ML16256A246
| ML16256A246 | |
| Person / Time | |
|---|---|
| Site: | Waterford |
| Issue date: | 08/25/2016 |
| From: | Entergy Operations |
| To: | Office of Nuclear Reactor Regulation |
| Shared Package | |
| ML16256A115 | List:
|
| References | |
| W3F1-2016-0053 | |
| Download: ML16256A246 (11) | |
Text
WSES-FSAR-UNIT-3 5.4A-i Revision 14 (12/05)
APPENDIX 5.4A DYNAMIC ANALYSIS FOR THE WATERFORD 3 REACTOR VESSEL SUPPORT LOADS UNDER LOCA CONDITIONS
(DRN 03-2059, R14)
This appendix was written with respect to main coolant loop breaks (MCLBs), which were subsequently eliminated from consideration of mechanical (dynamic) effects via leak-before-break (LBB) arguments.
Elimination of MCLBs by LBB and replacement with branch line pipe breaks (BLPBs) is discussed in Section 3.6.2. LBB methodology is discussed in Section 3.6.3.

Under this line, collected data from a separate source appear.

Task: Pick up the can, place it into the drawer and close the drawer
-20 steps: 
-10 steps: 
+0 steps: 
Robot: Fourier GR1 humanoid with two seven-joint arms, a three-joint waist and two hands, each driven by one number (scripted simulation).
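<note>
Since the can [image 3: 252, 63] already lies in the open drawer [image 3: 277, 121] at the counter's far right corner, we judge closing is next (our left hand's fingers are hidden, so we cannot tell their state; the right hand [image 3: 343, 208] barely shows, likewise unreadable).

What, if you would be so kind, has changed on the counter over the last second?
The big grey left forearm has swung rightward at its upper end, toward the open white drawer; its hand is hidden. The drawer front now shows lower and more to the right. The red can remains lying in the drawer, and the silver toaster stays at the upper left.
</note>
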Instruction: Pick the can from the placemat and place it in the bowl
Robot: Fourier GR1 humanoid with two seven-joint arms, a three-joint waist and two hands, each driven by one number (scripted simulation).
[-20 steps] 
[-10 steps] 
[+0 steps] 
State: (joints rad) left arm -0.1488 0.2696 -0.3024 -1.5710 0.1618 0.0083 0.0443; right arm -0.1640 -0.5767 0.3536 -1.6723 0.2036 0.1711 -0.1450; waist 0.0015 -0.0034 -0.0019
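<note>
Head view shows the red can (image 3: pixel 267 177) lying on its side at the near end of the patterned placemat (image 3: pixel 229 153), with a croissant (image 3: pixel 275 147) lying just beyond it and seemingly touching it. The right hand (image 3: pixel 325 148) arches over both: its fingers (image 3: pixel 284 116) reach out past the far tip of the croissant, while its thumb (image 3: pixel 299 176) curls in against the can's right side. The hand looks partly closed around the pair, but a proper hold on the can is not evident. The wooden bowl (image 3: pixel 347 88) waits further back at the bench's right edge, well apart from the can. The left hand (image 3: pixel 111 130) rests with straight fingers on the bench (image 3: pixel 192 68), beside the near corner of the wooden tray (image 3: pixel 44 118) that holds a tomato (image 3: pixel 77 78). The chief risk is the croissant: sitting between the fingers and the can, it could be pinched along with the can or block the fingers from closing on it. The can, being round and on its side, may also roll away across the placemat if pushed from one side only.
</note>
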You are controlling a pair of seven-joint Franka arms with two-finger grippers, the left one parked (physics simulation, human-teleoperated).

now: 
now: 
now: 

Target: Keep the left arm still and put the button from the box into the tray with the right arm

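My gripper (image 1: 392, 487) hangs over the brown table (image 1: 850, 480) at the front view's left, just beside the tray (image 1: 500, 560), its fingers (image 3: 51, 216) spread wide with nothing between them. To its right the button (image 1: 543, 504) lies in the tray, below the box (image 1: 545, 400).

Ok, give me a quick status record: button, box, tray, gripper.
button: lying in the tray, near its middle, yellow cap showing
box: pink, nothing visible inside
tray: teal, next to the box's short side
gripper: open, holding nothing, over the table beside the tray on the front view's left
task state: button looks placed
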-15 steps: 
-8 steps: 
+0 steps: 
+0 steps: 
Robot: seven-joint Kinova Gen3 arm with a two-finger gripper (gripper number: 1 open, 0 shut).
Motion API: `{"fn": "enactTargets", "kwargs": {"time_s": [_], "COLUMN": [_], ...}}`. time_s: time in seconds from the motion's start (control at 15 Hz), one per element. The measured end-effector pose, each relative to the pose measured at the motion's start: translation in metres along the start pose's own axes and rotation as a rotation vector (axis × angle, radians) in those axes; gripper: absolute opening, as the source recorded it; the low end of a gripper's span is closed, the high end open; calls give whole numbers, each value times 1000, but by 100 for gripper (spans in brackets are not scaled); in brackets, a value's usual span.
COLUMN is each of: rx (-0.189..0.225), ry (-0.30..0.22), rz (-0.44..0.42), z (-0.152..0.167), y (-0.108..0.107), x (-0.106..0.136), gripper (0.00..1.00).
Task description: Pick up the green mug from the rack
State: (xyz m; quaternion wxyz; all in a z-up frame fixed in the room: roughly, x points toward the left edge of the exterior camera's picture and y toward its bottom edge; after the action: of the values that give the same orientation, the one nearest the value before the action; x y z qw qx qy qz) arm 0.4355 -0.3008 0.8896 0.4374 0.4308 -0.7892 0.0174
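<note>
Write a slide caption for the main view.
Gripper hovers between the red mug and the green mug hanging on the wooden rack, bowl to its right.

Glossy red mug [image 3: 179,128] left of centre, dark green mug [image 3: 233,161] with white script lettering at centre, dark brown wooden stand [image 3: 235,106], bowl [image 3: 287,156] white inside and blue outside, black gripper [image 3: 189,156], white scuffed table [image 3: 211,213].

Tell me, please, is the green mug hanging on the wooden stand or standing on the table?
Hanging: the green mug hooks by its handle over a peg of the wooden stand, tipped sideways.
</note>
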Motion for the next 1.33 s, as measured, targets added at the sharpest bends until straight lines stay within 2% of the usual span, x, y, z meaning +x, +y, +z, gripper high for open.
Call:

This appendix has been retained for the historical record because the Reactor Vessel (RV) support loads, as well as RV shell response motions used in RV internals evaluations, that were generated from this analysis, bound the respective RV responses generated by the branch line pipe break (BLPB) analysis for power uprate to 3716 MWt.
(DRN 03-2059, R14)
WSES-FSAR-UNIT-3 5-4A-1 5.4A.1 PURPOSE This appendix presents the results of dynamic structural analyses of the WATERFORD 3 reactor vessel and supports subjected to loads induced by pipe breaks at the reactor vessel inlet and outlet nozzles and at the steam generator inlet nozzle. Two generations of dynamic analysis are presented; the original analysis using the original model and results of Reference 1 thermohydraulic methodology, the second analysis using an expanded model and results of Reference 2 methodology. Simultaneous effects of pipe break thrust and external and internal horizontal and vertical asymmetric pressure loads were applied to the reactor vessel and internals as a consequence of each postulated pipe rupture. A non-linear time history dynamic analysis of a three dimensional mathematical model of the Reactor Coolant System including details of the reactor internals, pressure vessel, supports and piping was performed for each postulated pipe break to demonstrate the adequacy of the reactor vessel supports.
5.4A.2 CONCLUSION The calculated loads on reactor vessel supports do not exceed specified loads except for one load in the original analysis. For all supports, all calculated loads have been evaluated and found to be acceptable.
5.4A.3 BACKGROUND The reactor internals, including the fuel and supporting structures, are suspended from the closure flange region of the reactor vessel and are surrounded by the cylindrical "core support barrel" (CSB) as shown on Figure 5.4A-1. The CSB and reactor vessel are essentially concentric cylinders throughout the length of the CSB.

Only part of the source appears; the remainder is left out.